[Task to carry out] Where a line of the records contains the word "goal", show that line.

Saved entries
--- START ---

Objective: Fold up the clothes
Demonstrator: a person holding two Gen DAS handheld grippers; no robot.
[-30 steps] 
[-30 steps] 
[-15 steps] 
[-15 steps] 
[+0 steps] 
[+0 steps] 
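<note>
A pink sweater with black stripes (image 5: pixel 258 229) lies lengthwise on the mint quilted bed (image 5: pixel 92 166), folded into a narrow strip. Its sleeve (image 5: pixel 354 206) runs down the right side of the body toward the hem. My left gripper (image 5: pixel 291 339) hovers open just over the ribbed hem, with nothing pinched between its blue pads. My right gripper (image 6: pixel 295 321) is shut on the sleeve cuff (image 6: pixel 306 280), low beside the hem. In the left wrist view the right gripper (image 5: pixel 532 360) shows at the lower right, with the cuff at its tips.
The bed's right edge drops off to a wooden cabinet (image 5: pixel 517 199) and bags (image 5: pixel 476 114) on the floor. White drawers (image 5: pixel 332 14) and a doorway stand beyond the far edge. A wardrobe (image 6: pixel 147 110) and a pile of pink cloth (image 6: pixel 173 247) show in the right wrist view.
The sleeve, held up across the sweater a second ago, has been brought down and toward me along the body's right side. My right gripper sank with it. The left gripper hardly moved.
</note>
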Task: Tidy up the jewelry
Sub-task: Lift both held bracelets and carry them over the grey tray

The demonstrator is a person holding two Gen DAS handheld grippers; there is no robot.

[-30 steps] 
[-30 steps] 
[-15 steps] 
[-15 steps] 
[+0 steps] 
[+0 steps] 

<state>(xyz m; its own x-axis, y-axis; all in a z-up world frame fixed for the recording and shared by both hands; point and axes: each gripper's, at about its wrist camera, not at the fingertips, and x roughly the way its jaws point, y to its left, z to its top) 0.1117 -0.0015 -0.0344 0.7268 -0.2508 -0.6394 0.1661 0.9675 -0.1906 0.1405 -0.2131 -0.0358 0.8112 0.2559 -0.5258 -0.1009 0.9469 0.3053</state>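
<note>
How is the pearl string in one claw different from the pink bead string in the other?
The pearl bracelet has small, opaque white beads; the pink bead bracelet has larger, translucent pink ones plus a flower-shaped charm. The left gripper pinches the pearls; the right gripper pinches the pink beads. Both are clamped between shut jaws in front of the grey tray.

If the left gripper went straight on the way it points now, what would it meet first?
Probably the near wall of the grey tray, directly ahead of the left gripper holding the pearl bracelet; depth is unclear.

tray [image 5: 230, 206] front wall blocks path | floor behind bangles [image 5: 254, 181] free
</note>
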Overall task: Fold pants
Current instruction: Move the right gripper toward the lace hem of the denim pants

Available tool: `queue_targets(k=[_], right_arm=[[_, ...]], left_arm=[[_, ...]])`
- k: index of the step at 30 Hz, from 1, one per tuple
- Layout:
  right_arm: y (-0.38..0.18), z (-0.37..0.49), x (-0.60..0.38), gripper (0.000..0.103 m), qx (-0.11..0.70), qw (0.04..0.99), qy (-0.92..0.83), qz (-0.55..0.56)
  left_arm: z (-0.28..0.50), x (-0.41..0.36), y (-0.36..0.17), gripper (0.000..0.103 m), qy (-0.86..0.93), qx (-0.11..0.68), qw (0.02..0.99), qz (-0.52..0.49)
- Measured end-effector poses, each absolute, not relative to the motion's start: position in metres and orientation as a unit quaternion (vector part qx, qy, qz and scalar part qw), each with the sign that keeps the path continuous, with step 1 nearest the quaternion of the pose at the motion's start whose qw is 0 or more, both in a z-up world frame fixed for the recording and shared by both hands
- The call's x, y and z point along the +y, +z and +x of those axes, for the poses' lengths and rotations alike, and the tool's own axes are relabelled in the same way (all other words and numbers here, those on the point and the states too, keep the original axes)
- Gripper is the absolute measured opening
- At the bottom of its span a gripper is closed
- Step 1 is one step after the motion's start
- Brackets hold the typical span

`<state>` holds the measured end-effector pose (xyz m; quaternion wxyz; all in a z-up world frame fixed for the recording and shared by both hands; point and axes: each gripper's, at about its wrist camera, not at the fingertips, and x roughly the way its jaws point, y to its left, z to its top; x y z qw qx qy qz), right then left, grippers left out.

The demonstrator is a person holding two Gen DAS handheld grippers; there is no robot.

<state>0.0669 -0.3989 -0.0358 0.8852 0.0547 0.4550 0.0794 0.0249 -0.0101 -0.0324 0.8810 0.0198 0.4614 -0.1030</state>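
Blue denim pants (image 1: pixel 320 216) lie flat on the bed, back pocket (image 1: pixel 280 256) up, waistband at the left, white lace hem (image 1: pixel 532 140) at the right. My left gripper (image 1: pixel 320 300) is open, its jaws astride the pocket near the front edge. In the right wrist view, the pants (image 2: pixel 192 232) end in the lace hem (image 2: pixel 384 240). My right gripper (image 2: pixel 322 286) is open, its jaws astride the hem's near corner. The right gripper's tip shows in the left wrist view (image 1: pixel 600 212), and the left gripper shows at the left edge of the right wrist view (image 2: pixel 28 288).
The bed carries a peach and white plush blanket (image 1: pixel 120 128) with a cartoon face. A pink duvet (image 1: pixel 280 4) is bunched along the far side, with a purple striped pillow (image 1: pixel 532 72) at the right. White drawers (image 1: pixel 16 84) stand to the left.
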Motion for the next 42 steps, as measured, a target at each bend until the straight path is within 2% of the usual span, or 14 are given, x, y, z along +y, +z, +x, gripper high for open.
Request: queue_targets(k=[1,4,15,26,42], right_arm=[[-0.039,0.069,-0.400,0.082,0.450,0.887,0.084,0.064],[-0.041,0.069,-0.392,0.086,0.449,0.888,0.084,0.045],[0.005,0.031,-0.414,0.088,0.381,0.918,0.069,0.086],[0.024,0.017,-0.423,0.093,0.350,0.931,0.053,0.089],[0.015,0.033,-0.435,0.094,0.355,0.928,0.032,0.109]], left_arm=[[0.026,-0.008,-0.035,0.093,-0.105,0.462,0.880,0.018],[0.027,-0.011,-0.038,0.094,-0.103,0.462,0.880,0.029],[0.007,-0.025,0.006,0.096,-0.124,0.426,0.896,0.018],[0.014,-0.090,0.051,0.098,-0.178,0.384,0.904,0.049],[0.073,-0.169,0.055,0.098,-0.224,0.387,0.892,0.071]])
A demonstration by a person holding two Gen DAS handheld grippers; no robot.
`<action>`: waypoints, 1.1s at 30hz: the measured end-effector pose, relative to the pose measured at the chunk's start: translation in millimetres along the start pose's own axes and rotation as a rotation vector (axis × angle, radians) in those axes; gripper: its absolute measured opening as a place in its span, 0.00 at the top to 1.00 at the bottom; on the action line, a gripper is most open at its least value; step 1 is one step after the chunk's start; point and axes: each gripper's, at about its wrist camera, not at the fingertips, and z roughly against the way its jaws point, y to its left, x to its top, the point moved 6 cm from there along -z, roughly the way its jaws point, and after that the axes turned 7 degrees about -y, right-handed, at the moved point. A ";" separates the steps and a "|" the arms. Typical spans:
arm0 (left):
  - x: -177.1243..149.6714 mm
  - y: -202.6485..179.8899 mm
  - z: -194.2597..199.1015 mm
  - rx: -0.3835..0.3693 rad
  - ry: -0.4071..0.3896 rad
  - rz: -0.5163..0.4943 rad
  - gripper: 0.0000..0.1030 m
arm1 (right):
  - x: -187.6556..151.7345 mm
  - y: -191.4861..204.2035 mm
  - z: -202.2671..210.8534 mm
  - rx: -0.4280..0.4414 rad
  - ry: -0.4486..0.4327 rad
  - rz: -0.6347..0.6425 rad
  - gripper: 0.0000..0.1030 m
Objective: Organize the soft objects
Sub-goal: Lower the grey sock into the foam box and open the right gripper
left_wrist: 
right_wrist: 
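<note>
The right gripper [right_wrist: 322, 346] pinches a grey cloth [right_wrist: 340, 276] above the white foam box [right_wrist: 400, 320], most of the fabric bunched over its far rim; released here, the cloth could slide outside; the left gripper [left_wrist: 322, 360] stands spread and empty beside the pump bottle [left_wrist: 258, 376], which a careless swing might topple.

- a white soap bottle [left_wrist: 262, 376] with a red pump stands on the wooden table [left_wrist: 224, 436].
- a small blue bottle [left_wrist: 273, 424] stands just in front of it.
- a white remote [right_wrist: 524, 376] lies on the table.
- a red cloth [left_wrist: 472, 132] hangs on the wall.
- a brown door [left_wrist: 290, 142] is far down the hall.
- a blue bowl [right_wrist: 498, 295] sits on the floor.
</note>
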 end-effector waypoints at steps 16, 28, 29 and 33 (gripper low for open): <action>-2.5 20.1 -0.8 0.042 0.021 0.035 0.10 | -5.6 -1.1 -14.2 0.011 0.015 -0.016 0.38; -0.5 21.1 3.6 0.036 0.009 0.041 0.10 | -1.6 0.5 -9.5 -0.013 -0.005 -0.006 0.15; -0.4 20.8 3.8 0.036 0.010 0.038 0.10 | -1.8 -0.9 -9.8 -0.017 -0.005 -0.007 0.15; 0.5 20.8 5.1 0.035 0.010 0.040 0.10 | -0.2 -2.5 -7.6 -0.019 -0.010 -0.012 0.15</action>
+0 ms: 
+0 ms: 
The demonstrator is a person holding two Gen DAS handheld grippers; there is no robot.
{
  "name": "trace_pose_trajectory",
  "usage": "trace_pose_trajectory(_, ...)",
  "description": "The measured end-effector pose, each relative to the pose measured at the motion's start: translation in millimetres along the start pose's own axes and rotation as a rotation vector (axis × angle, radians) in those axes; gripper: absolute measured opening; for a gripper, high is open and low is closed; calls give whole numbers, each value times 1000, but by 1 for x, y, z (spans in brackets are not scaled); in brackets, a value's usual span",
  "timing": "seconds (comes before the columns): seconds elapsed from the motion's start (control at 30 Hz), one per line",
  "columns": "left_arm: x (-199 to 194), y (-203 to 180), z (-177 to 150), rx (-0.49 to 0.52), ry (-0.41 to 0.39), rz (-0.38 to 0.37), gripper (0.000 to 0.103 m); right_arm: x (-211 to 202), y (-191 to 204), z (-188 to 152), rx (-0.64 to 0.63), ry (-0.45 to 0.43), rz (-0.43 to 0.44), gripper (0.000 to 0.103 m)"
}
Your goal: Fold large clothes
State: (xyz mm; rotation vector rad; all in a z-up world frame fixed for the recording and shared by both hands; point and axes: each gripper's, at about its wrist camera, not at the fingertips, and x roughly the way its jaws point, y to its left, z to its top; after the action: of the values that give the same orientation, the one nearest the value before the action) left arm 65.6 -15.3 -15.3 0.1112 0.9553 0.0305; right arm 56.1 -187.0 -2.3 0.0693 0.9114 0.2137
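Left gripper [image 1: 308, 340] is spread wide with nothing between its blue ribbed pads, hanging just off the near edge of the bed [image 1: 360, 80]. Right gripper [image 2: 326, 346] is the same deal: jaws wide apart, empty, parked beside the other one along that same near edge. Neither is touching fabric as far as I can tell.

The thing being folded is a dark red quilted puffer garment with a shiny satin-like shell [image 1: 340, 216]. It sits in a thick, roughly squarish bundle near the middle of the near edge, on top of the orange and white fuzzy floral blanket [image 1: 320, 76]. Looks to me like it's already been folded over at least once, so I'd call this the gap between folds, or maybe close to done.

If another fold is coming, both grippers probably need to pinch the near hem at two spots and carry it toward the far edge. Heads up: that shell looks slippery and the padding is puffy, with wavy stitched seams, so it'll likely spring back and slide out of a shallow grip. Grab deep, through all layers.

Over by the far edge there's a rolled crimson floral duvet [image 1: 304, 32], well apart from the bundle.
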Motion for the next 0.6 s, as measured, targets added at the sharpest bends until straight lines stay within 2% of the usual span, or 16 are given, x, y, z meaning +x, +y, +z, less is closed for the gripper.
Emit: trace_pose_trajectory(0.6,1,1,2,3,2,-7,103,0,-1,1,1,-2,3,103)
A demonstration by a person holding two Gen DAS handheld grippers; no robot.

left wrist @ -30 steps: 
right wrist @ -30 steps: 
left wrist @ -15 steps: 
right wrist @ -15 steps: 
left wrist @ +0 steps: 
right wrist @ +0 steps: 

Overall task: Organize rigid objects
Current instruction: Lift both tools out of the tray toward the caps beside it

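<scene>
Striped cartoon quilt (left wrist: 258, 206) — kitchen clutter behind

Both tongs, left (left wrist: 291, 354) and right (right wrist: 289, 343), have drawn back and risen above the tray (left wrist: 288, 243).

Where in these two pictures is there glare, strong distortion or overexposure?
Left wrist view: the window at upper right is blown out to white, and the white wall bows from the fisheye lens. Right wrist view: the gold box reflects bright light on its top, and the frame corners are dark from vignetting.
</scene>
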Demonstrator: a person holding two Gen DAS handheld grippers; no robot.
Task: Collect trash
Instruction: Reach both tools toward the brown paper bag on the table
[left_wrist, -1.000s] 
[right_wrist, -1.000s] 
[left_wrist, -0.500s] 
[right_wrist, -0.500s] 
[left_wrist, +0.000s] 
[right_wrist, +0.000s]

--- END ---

[Result of this task]
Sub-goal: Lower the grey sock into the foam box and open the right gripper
Your goal: Fold large clothes

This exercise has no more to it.